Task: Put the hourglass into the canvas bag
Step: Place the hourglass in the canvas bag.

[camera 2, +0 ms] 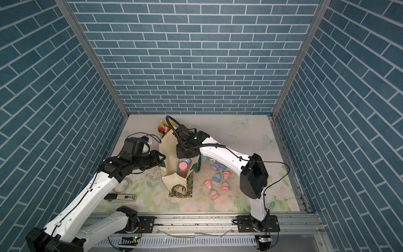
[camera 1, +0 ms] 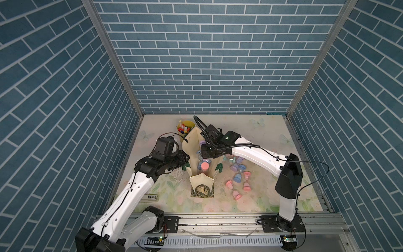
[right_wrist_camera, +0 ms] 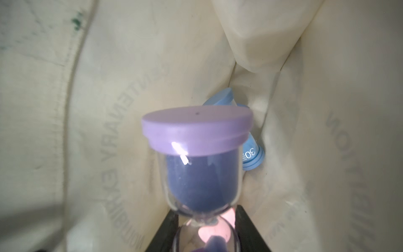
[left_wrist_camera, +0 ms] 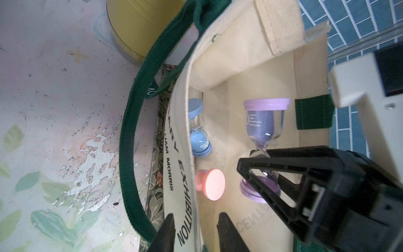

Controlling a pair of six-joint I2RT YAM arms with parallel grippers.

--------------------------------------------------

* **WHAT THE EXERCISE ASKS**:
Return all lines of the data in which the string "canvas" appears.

* **OUTPUT OF THE TASK**:
Task: Put the hourglass into the canvas bag
Step: Place the hourglass in the canvas bag.

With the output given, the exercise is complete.